Give the listing again in full, exactly as written.

[[ SUPPLIED INFORMATION, beginning ]]

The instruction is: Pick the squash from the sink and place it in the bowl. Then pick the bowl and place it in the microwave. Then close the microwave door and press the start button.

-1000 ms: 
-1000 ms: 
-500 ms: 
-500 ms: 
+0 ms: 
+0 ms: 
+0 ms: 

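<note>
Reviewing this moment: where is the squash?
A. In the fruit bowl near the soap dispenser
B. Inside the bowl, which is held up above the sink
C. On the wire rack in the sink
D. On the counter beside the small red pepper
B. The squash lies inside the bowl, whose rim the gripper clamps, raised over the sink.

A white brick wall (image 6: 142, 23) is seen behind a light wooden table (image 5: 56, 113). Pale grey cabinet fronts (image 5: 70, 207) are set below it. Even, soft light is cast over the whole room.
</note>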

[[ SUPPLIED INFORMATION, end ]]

> SOLUTION FOR THIS TASK:
The instruction is: Pick the squash from the sink and place it in the bowl. Then pick the bowl and place it in the microwave. Then close the microwave door and press the start button.

-1000 ms: 
-1000 ms: 
-500 ms: 
-500 ms: 
+0 ms: 
+0 ms: 
+0 ms: 

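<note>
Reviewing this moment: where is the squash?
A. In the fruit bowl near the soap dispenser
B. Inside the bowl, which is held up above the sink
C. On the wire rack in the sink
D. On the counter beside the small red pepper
B. The squash lies inside the bowl, whose rim the gripper clamps, raised over the sink.

A white brick wall (image 6: 142, 23) is seen behind a light wooden table (image 5: 56, 113). Pale grey cabinet fronts (image 5: 70, 207) are set below it. Even, soft light is cast over the whole room.
</note>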

For this exercise, nothing further remains to be done.